Penso que pesa sobre a região amazônica o que denominei maldição de Tordesilhas, traduzida na incapacidade do Brasil de incorporar plenamente ao seu território a área que separava os domínios de Portugal e Espanha pelo tratado de 1494, e que a tenacidade portuguesa veio a integrar à base física do nosso país.
Quase tudo no Brasil permanece a leste de Tordesilhas (linha imaginária que corta o país de norte a sul, a partir de Belém, no estado do Pará, até Laguna, em Santa Catarina): a economia, a infraestrutura, a população, a ciência, quase tudo está a leste.

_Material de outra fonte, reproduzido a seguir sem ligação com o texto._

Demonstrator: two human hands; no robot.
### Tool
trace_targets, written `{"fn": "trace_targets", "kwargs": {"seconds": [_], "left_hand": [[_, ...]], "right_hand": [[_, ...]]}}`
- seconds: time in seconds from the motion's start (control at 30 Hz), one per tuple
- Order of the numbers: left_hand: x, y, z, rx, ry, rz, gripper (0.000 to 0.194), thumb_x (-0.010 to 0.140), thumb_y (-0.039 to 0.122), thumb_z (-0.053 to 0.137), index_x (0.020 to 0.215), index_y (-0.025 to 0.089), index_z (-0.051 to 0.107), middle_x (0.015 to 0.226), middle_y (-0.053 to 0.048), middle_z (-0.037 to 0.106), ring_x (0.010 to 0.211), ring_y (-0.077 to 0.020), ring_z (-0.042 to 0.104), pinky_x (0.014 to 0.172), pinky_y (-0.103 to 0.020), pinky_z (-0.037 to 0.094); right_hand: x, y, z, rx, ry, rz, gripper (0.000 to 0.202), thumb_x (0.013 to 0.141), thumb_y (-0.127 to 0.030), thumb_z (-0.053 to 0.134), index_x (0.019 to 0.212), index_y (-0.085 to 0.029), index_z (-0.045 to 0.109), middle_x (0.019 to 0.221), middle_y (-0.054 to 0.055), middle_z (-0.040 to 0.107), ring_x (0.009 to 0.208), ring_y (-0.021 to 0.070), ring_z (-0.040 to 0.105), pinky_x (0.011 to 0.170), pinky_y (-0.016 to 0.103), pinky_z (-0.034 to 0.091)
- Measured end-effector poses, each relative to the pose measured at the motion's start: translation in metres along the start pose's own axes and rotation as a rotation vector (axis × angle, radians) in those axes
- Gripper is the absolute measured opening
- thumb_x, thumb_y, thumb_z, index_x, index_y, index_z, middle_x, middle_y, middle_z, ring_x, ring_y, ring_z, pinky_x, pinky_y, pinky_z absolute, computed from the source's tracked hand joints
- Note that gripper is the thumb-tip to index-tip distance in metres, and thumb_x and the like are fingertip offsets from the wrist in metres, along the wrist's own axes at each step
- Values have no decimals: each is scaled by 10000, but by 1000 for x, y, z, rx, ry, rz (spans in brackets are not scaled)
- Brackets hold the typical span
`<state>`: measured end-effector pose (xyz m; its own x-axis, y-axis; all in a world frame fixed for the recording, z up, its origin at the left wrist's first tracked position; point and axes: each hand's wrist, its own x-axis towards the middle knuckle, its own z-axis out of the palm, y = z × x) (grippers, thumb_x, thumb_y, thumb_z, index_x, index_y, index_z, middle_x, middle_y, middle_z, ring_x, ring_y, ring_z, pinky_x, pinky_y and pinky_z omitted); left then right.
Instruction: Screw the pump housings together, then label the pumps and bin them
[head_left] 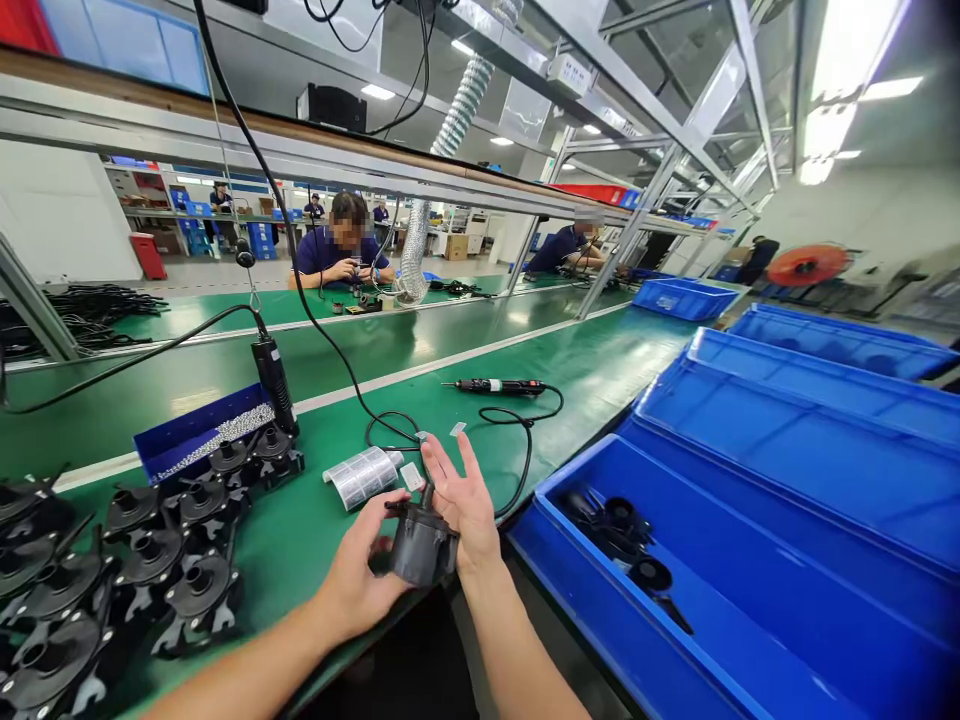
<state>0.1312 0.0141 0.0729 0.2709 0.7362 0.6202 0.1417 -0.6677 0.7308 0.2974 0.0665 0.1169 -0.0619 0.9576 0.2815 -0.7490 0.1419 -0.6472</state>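
Holding a black plastic part [422, 545] between both hands, low centre, over the table's near edge. Left hand [360, 580] grasps it from 8 o'clock, thumb and fingers wrapped on its round body. Right hand [465, 500] presses its palm against the part from 2 o'clock, fingers spread and straight, a small white label [411, 476] at the fingertips. Sheet of labels [362, 476] lies on the green table [315, 540] at 11 o'clock, near. Rows of black parts [150, 560] sit at 9 o'clock. Electric screwdriver [276, 385] hangs upright at 10 o'clock beside a tray of screws [202, 440]. Blue bin [600, 620] at 3 o'clock holds a few more parts.
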Motion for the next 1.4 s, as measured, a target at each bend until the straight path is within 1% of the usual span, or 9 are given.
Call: {"fn": "trace_targets", "kwargs": {"seconds": [0.07,0.13,0.2,0.27,0.43,0.53,0.8,1.1,1.4], "left_hand": [[4,5,-1,192,83,105,586,897,153,729,1427,299,525,1365,-88,579,1208,-172,605,867,-244,601],[6,8,-1,334,152,196,537,860,109,717,1347,264,551,1287,-76,583,1185,-158,583,962,-278,558],[8,7,-2,384,191,199,536,833,85,708,1319,252,557,1280,-67,566,1217,-151,565,1052,-299,517],[10,3,-2,360,198,142,536,826,71,695,1307,266,564,1283,-51,563,1217,-134,570,1031,-268,515],[14,-5,-3,307,170,28,558,803,70,735,1287,298,576,1293,-6,607,1217,-125,597,1032,-262,509],[15,-6,-3,313,159,29,545,822,76,733,1294,298,576,1289,0,622,1213,-117,603,1063,-264,502],[14,-3,-3,328,145,37,478,869,125,728,1291,288,574,1293,-1,620,1227,-104,593,1073,-244,491],[14,-4,-4,331,145,61,457,881,124,709,1293,268,570,1286,-21,620,1219,-115,597,1067,-253,498],[13,-2,-4,333,145,61,412,901,132,691,1282,242,579,1281,-47,622,1222,-138,601,1083,-283,501]], "right_hand": [[1,10,-5,-70,22,-44,1140,684,-257,885,1611,-352,227,1651,123,352,1485,258,519,952,320,661],[-2,15,-9,-233,91,-175,999,742,-300,874,1561,-323,301,1665,111,317,1432,218,549,978,318,658],[-7,12,-12,-407,171,-353,877,808,-320,839,1530,-317,342,1663,96,308,1396,162,541,972,256,648],[-14,1,-15,-507,154,-408,848,846,-318,811,1545,-342,331,1653,86,315,1371,131,525,940,200,635],[-35,-27,-18,-532,-163,-32,1003,828,-318,823,1603,-451,200,1670,64,251,1359,147,517,839,158,613],[-42,-30,-17,-564,-236,66,1027,848,-289,796,1602,-526,140,1700,35,162,1370,149,490,794,139,596],[-35,-30,-9,-743,-294,41,993,905,-209,704,1601,-592,108,1723,1,73,1368,134,489,844,161,631],[-36,-33,-2,-859,-284,22,1022,893,-204,686,1629,-543,63,1724,36,65,1364,132,510,874,166,654],[-39,-30,1,-934,-239,-32,994,905,-228,662,1625,-543,53,1721,11,72,1384,123,502,876,173,674]]}}
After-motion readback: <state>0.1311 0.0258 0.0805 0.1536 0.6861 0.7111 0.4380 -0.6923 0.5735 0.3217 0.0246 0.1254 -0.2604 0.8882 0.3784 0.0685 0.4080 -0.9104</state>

Principalmente no Norte, restou o que o historiador Craveiro Costa chamou de deserto ocidental, referindo-se à Amazônia. Aí vive a população com a menor expectativa de vida do país, com a menor taxa de saneamento básico, com o maior número de escolas sem água e sem luz. Aí estão capitais de estados que não têm ligação rodoviária ou ferroviária, aí está ainda a completa ausência de infraestrutura para o desenvolvimento, principalmente as infovias. Uma de suas capitais, Boa Vista, sequer está ligada ao Sistema Nacional de distribuição de energia, dependendo da vizinha Venezuela ou de soluções locais.
A defesa da Amazônia e sua plena integração ao Brasil exige um governo de união nacional, que coesione todos os brasileiros e a inteligência do país frente às incompreensões, as cobiças e interesses externos.
Um governo que aposta na divisão dos brasileiros está exposto à impotência interna e ao isolamento externo, e, portanto, limitado no desafio gigantesco de superar a maldição de Tordesilhas e fazer de uma Amazônia desenvolvida e socialmente equilibrada parte indissolúvel da geografia e da sociedade nacional.